# WORK TO COMPLETE:
Below this line is a set of entries; quote exactly the lines from the line that contains "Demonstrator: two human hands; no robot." to the line that contains "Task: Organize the", both lines included.

(Records contained in a dataset)
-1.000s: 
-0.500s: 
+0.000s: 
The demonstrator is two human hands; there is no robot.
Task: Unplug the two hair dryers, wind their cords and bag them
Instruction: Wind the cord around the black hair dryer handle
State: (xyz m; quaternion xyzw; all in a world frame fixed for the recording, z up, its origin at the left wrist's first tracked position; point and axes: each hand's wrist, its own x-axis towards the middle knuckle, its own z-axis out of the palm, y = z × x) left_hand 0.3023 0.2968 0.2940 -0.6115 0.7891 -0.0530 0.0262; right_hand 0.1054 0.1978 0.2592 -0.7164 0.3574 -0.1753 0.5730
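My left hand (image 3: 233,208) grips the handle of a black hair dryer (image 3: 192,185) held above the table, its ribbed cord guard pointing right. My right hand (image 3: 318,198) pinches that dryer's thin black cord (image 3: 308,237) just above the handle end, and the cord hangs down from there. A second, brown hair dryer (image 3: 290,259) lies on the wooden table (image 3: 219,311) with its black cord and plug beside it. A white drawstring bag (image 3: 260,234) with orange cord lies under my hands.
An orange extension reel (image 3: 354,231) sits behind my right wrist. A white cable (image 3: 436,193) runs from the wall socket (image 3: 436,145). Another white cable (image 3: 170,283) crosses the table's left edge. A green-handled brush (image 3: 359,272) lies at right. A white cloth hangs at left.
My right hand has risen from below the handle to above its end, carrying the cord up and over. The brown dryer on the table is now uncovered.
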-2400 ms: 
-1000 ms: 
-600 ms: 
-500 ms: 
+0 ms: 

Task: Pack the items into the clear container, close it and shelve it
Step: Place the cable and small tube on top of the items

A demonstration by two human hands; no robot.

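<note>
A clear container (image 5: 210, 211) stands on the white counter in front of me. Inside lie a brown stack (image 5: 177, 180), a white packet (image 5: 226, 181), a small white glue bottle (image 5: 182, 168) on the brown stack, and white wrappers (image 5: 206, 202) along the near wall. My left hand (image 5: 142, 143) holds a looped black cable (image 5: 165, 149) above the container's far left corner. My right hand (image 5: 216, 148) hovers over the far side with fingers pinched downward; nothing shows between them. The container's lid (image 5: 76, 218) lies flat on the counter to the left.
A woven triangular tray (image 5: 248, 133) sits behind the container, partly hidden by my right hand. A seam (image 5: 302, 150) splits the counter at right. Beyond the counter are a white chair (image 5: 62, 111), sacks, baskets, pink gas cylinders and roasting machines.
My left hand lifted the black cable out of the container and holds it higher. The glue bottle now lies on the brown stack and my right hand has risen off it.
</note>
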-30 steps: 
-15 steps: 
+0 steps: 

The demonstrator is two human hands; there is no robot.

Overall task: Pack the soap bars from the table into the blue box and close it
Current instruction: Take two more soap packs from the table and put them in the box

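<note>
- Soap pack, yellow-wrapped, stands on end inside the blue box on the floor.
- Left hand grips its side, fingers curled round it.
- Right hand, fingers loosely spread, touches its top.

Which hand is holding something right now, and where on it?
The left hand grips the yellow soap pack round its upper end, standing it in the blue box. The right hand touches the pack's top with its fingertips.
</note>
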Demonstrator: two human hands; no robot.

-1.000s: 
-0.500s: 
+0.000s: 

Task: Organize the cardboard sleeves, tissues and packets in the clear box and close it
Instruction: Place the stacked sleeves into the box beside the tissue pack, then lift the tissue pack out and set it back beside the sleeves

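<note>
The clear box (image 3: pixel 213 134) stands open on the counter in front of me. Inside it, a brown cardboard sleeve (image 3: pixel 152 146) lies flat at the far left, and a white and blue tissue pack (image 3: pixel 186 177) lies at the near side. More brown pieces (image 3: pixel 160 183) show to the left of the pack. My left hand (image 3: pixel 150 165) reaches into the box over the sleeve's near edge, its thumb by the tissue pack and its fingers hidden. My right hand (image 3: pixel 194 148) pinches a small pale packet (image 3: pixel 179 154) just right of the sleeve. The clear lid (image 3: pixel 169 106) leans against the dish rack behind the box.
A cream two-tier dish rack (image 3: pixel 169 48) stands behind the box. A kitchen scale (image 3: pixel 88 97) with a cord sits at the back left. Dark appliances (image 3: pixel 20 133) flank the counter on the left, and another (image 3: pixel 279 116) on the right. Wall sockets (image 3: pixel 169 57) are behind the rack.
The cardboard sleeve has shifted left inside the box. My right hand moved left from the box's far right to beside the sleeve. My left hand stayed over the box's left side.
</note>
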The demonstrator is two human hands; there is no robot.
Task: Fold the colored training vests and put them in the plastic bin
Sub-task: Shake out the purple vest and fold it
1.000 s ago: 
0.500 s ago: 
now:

# YOUR RESPONSE:
Demonstrator: two human hands; no robot.

-1.000s: 
-0.500s: 
+0.000s: 

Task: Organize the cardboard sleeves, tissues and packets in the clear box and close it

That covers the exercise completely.